August 2001 I was beating the pavement looking for work. My wife and I had been involved in Cocker Spaniel rescue for several years now and were known by several shelters for this. My wife got a telephone call from the Associated Humane Society in Tinton Falls. The volunteer that actually made the call told my wife there was an ASCOB male cocker that was supposed to have been euthanized “three days ago” and she hoped she’d come over and “pull” the dog from the shelter. The shelter is within walking distance from the house so my wife went over to see “Scooby” as he was known at the shelter.
What she saw was definitely an ASCOB male cocker who was disheveled who cat a wary eye at my wife. Long story short she brought the dog to our home and put him in a crate while she left the house again to run some errands.
Somewhere in the timeline I got a call on my cell phone from my wife telling me about this dog. I got home and found the dog as far back in the crate as he could go giving me a suspicious eye as he lay there shivering.
I quickly determined that this boy needed special handling and I should not rush in and force myself on him. I opened the crate and sat on the floor sideways with respect to him and didn’t look at him directly.
Using my peripheral vision I watched as he slowly inched his way out of the crate sniffing as he went. He warily approached me sniffing and flinched a couple of times as if he was afraid I’d do something evil to him.
Slowly he got closer to me and finally with two paws on my lap he was sniffing my face. At that moment my wife and daughter came through the front door. The dog retreated back to the crate, I got up off the floor and fastened the door to the crate. My wife says to me at that point “Oh by the way: he doesn’t like men.”
From those beginnings a bond started to develop between “Scooby” and I and we quickly dispelled the notion that he didn’t like men. He started to look to me for comfort when he was uncomfortable or scared. I discovered if I looked at his face straight on and yawned it went a long way to comfort him. If I imitated his noises back to him he loved it. My finest discovery was when he was really nervous about something (kiddies don’t try this at home) pressing my face against his it really calmed him.
As part of our “pull” agreement with the shelter we had a free vet visit and since I was unemployed at the time we certainly were going to take advantage of it. Off to the TED (The Evil Docotr) we went. In this case TED turned out to be a good term for who this dog (now named Moose, I hated “Scooby” as a name) was about to meet. This was not their first encounter I was to find out.
The TED in question exclaimed as soon as she saw him “OH! I now HIM! He’s evil! He is aggressive!!” and she started swinging a muzzle at his face by the strap trying to snag it onto his nose.
Now dear readers, I can saw with certainty if someone was to swing something at my face trying to snag my nose with it I can certainly think of about a dozen hostile actions I might take to get them to stop. Moose was no different and in my mind his reaction was perfectly legit. He snarled ferociously and went after the TED with every intention of taking her out.
I scooped Moose up in my arms and held his head under my chin and calmed him. TED for her part screamed at me “don’t let him near your face he’ll bite you!” ”Shut the **** up! I know this dog better than you do.” was my reply.

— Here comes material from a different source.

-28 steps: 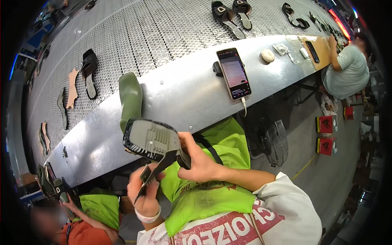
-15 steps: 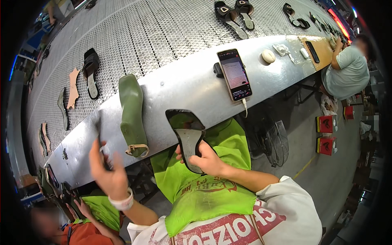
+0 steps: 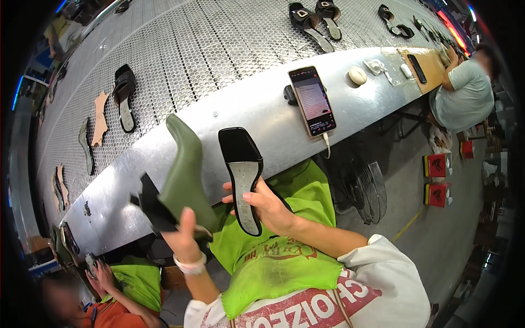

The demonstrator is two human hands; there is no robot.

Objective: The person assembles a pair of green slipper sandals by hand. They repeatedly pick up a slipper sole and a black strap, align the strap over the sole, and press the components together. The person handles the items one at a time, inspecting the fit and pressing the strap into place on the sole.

That cemented our bond but it would still take the better part of a year before he would fully trust me. I found out later the poor boy had been place in homes and returned three times and he was only eighteen months old.
Now just as an aside, my wife and I originally had not intention of keeping Moose. He was to be a foster that we’d place in another home as soon as we found one. Spending a year rehabilitating a dog does something special. Moose and I were fast bonded and became inseparable.
That could have been the end of the story and could have ended with “and they lived happily ever after.” But that’s not the end of the story.
I am a diabetic. I had a period of time in my life where at night my blood sugars were dropping through the basement into the forties and thirties while I slept. I would not wake up on my own when this would happen. Very dangerous.
One night I woke up to the sensation of something pulling on my mustache. I opened my eyes and saw and felt this long nose up against mine. A pair of Cocker eyes staring me in the face. His expression unmistakably asked “you awake now?” I then felt the sensations that went along with hypoglycemia.
The first time it happened I shrugged it off as coincidence being the natural born skeptic that I am. The second, not so much. By the third and fourth times I knew I had something going here. I praised the daylights out of him and rewarded him for his service.
The worst incident happened on a Sunday morning. My wife and daughter and left the house without me (wife to an obedience trial, daughter to sing with the worship team at church) and I could not wake myself up.
Queue the beard pulling action. Moose was not taking “no” for an answer and seemed to insist I get up. This time instead of laying back down in the bed he followed me down to the kitchen and would not leave my side until I had take care of myself.
I tell this story to encourage others to rescue your best friend. There are many dogs in shelters looking for homes. Moose has paid me back in spades for saving his life. Rescue dogs all do that, maybe not as spectacularly as Moose did.
His other “best friend” Sasha and he were constant companions. She went to the Rainbow Bridge a few months ago, her seventeen year old body just worn out.